The results “put an exclamation point on the differences between United and WellPoint,” Carl McDonald, a Citigroup analyst in New York, wrote in a note to clients following the earnings report. “Time may be running out for WellPoint’s management team.”
WellPoint traded at a 2-percent premium to an Standard & Poor's 500 index of the top six health insurers when Braly took over as chairman on March 1, 2010. As of Thursday, it changed hands at a 14-percent discount, suggesting investors’ waning confidence.
Braly declined a request for an interview through Kristin Binns, a WellPoint spokeswoman. “These are challenging times, but we believe we have the right long-term strategy in place to win in the market,” the company said in an e-mail.
Braly came to WellPoint with a reputation as “a dealmaker,” not an insurance expert, said Dave Shove, a BMO Capital Markets analyst in New York who downgraded the shares after the quarterly report.
“If you’re running an insurance company, it’s all about operations and execution, and she just doesn’t have that background,” Shove said.
With medical costs no longer slowing and the economy sputtering, WellPoint needs “better organic growth and clean execution,” Shove wrote in a note to clients after the earnings report. “It has become less clear to us if we can expect to see either component.”
Braly’s fate rests with a board that hasn’t seen much change. Ward is one of nine directors who have served for at least eight years. Aside from Braly, it’s only new addition in that time is Robert Dixon, the chief information officer at Purchase, N.Y.-based PepsiCo Inc., who joined last year.
WellPoint declined to make Ward available for an interview. Efforts to reach the board members separately were unsuccessful.
WellPoint may bear the biggest bullseye in an industry in transition.
The company owns Blue Cross plans in 14 states and is the nation’s largest seller of policies to individuals and small businesses. Both markets have been losing customers, and are expected to become less profitable because of new rules in the health-care law.
Braly, true to her billing as a dealmaker, has tried to diversify by making acquisitions ahead of the law’s 2014 implementation.
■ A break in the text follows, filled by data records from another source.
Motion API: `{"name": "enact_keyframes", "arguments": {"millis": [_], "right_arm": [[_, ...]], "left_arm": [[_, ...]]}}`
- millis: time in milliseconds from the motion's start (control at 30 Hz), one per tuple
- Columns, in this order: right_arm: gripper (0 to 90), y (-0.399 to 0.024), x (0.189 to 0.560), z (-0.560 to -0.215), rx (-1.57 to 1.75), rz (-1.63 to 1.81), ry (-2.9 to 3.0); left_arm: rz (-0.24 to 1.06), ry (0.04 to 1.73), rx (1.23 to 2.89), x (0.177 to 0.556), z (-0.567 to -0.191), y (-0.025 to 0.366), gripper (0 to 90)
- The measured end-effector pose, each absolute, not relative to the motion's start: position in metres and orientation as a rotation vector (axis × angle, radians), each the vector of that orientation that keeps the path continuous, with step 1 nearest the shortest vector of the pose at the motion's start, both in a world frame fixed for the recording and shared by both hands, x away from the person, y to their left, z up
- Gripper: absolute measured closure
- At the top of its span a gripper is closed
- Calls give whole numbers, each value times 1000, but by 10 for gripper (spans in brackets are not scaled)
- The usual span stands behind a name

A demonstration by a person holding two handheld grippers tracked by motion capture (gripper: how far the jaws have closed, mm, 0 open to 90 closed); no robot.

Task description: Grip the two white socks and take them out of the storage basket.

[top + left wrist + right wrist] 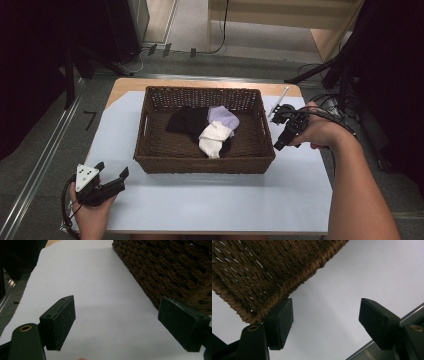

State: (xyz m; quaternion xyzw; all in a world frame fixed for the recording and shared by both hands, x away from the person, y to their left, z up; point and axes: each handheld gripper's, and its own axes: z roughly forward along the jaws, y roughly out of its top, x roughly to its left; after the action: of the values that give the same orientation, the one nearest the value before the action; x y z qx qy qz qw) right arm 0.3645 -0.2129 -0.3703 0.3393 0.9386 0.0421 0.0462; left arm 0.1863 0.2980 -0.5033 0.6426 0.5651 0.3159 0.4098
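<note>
At seven o'clock on the desk [210, 200], the left tongs [111, 171] rest low, released and empty. Toward one o'clock from them sits the brown woven rectangular basket [205, 162], holding dark, lilac and white cloths. At three o'clock, the right tongs [280, 145] angle downward, released, just beside its right wall.

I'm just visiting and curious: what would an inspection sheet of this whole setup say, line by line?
Surface: pale sheet covering a wooden table.
Job's things: brown wicker basket holding a black garment, lilac cloth and white cloth.
Clutter: nothing seen.
Grippers: left gripper open near the sheet's front left corner; right gripper open, empty, beside the basket's right wall.
Cables: trailing from each gripper; more on the floor.
Surroundings: grey floor, light wooden furniture, dark stands.
</note>
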Motion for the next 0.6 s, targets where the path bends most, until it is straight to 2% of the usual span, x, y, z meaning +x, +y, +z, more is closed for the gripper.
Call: {"name": "enact_keyframes", "arguments": {"millis": [267,600], "right_arm": [[287,-205,367,-361,1043,224,2851],[272,-165,373,-369,967,240,2864]], "left_arm": [[794,1424,1619,187,-503,298,158],[790,1424,1616,187,-503,298,158]]}}
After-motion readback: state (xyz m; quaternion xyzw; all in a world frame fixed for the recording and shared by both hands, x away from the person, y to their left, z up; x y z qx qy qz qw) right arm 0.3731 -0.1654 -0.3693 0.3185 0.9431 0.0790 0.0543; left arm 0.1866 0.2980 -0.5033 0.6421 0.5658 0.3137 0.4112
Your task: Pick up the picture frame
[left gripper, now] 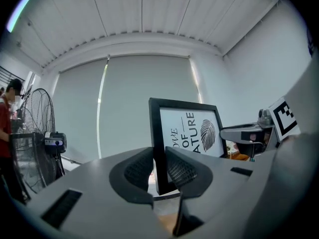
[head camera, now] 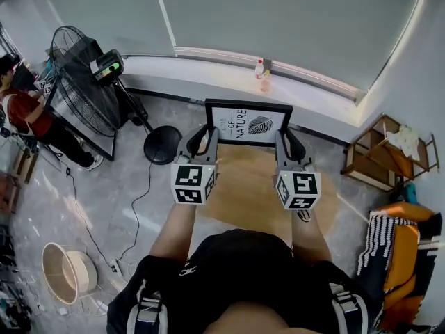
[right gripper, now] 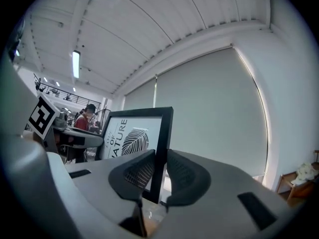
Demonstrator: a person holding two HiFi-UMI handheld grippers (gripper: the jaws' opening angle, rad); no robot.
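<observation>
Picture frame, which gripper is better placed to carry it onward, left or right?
Neither alone; probably both. The left gripper has its fingers shut on the left edge of the picture frame, the right gripper on the right edge, at matching height in the head view, so the hold looks balanced.

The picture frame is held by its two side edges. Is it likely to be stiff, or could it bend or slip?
Probably stiff: the frame looks straight between the left gripper and right gripper. Its black edges look smooth and thin, so it might slip or pivot. The front may be glazed, so it is likely fragile.
</observation>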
In June, the insurer agreed to buy eye-wear provider 1-800 Contacts for about $900 million. Last month, it announced the $4.9 billion purchase of Amerigroup Corp. to become biggest private provider of Medicaid plans to low-income customers.
“We are investing significantly in our businesses to continue enhancing our future growth opportunities,” WellPoint said in its statement. “And we’re adding experienced new talent to the team to execute on these growth opportunities.”
WellPoint’s hardly the only insurer battling enrollment declines amid the uneven economy and medical costs that have defied projections. Humana Inc. cut its profit outlook last week after the Louisville-based company said it saw spending increase. Minnetonka, Minn.-based UnitedHealth fell even after raising its forecast last month when executives talked of risks to its profit margins.
Braly, a mother of three, earned her law degree from Southern Methodist School of Law in Dallas. She joined WellPoint in 2005 after the company bought a Missouri Blue Cross plan where she had risen to CEO.
After heading government affairs and serving as general counsel for WellPoint, she was tapped for the top spot two years later by retiring CEO Larry Glasscock.
It’s not clear whether the company has a replacement within its ranks, said Thomas Carroll, a Stifel Nicolaus & Co. analyst in Baltimore. Chief Financial Officer Wayne DeVeydt, 42, is seen as talented but inexperienced by some investors and too associated with WellPoint’s miscues by others, he said in a phone interview.
Carroll said he also fielded calls from angry investors about the company last month.
For the CEO, he said, “this probably is her last chance.”